Why is there a monument in Apeldoorn?

I imagine there are monuments to Canadian soldiers all over this part of the Netherlands.  I just haven’t been looking.

It would be May of 1945 before all of Holland was liberated.   The role of Canadian troops in 1945 was to liberate the western Netherlands and establish a supply route through Arnhem and Apeldoorn to support 2nd British Army’s advance into Germany.  In their liberation of the western Netherlands, Canadians air lifted food to starving families.  Many Dutch painted “Thank you Canadians!” on their rooftops in appreciation to the pilots.  Have you ever wondered why Parliament Hill always has so many tulips in the spring?  The government of Holland has donated 10,000 bulbs to Ottawa annually since the end of the war.

From the National Canadian Liberation Memorial at Apeldoorn:

“CANADA BROUGHT LIBERTY AND LIFE TO THE NETHERLANDS AT THE END OF THE SECOND WORLD WAR. BETWEEN OCTOBER 1944 AND MAY 1945, WITH FIERCE FIGHTING AND HEAVY LOSS OF LIFE, THE CANADIAN MILITARY OPENED THE SCHELDT ESTUARY AND THE PORT OF ANTWERP TO ALLIED SUPPLIES, CLEARED MUCH OF THE COUNTRY OF THE ENEMY, AND FED DUTCH PEOPLE LEFT STARVING BY THE NAZI OCCUPIER. ON MAY 5, 1945 IN WAGENINGEN, THE GERMANS SURRENDERED TO CANADIAN LIEUTENANT-GENERAL CHARLES FOULKES AND H.R.H. PRINCE BERNHARD OF THE NETHERLANDS, COMMANDER OF THE DUTCH ARMED FORCES. THE BONDS OF FRIENDSHIP FORGED BETWEEN CANADA AND THE NETHERLANDS STAND STRONG TO THIS DAY.”

In creating the necessary supply route, many Canadians died.  Similar to many other towns in this part of Holland, the liberation of Apeldoorn was carried out by twelve regiments of the First Canadian Army.  Private James Walter Walford, from the Saskatoon Light Infantry, and my home town, is buried at the Groesbeek Canadian War Cemetery a few kilometers away.  He’s there with 2337 other Canadian soldiers who were killed liberating the citizens of France and Belgium starting in September 1944 and ending in this part of the Netherlands in April 1945.

Private Walford died on April 12, 1945 while liberating the Netherlands days before the war ended.   If he’d made it until the end of the offensive on April 17, he probably would have gone back to Saskatoon and his family, and lived his life.  But it didn’t work out for him.  So I am going to his grave to pay my respects, and I am taking my family with me.

So what I’ve learned?  Besides a little history?  Maybe the important parts of our three month trip are NOT the tourist destinations.  They’re the places I didn’t expect to go.  Like Apeldoorn.
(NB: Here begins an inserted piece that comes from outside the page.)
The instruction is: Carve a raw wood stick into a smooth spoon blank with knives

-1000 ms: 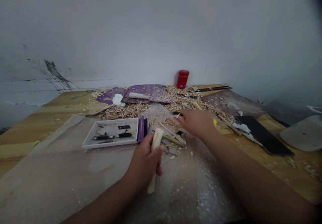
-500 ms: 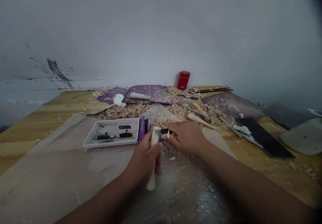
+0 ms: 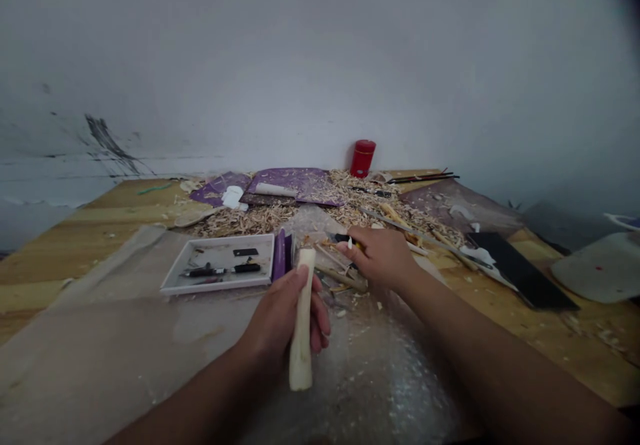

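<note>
My left hand (image 3: 283,315) is closed around a pale peeled wooden stick (image 3: 303,338), held roughly upright over a sheet of bubble wrap (image 3: 370,378). My right hand (image 3: 383,255) is a little further away, closed on a small black-handled knife (image 3: 344,238) with a bit of yellow showing; a thin pale sliver sticks up by the fingers. Just under the right hand lie loose sticks and chips (image 3: 340,277). The two hands are apart.
A white tray (image 3: 220,265) with small black tools lies left of the hands, a purple case (image 3: 281,255) beside it. A heap of wood shavings (image 3: 360,205), purple sheets, a red canister (image 3: 363,158), thin rods and a black slab (image 3: 520,272) cover the far and right table.
My right hand moved from the far pile to the stick's top, then drew back away from it. My left hand turned the stick and lowered it slightly toward me.
</note>
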`<state>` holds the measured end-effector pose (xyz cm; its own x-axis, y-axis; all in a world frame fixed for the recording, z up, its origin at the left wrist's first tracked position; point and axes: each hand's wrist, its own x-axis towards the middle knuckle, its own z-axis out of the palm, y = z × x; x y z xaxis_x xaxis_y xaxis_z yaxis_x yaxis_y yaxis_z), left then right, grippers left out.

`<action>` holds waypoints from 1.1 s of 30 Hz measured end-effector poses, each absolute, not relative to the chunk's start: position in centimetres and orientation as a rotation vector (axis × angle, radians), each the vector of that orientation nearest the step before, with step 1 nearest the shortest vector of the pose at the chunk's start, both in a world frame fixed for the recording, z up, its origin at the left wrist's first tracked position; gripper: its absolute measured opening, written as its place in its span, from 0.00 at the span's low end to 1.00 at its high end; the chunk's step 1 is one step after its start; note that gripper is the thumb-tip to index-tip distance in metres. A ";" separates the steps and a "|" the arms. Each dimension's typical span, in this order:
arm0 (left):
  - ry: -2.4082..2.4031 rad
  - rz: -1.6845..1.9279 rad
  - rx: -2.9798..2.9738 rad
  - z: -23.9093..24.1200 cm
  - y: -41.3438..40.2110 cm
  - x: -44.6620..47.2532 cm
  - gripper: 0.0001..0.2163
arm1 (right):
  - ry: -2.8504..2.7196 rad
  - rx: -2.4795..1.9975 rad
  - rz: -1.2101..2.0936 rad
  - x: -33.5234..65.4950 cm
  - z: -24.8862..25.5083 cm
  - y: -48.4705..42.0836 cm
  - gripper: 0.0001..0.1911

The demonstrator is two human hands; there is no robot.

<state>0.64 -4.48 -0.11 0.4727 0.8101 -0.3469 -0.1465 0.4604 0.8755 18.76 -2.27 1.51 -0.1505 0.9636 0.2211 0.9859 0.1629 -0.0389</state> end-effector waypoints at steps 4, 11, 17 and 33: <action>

Like Groesbeek’s War Cemetery that is still tended by Dutch school children.

Or maybe I re-learned that Canadians are great.  Last night I had the opportunity to eat out with my husband at one of Arnhem’s finer eateries along the Rhine.  Such good food and so pretty!  While there I was lamenting “How will we go back to Canada and live there?”  “What have we got that’s great?”  “It’s a backwater!!”  Now before anyone tries to revoke my Canadian citizenship, you have to acknowledge we are not titans of art and culture like Europeans are.  Nor are we necessarily titans of business like our neighbors to the south of us.  That’s ok (maybe).

But we are good people.  We are very good people.  The young men and women who go fight for us around the world are a testament to that.  I read several first-hand accounts of what these men found in Holland in 1945.  Men who were hardened by years of front-line fighting and deprivation.  They were horrified by the emaciation and hunger in the eyes of Dutch children.  They gave away their cans of beans that they were warming for their own dinner.  The Canadians actually stopped advancing through western Holland at one point because they were concerned for the well being of the refugees.  The Germans had decided to blow up the dykes to flood the communities and drown the Dutch refugees.  I looked at photos of entire communities engulfed in water and all you could see was the spire of the local church.  Every thing and everyone was under water.

Canadian soldiers were put in the position as the liberators of the Dutch people and every generation of Canadians should always be very, very proud of that privilege.  I am.

*”A Bridge Too Far”, 1977, directed by Richard Attenborough.  It starred James Caan, Michael Caine, Sean Connery, Anthony Hopkins, Ryan O’Neal, Robert Redford and Elliott Gould and is based on the 1974 book (same title) by Cornelius Ryan. 

Also, a 1946 film “Theirs is the Glory” is a British documentary film about the battle at Arnhem and the men who fought at Arnhem star in the movie.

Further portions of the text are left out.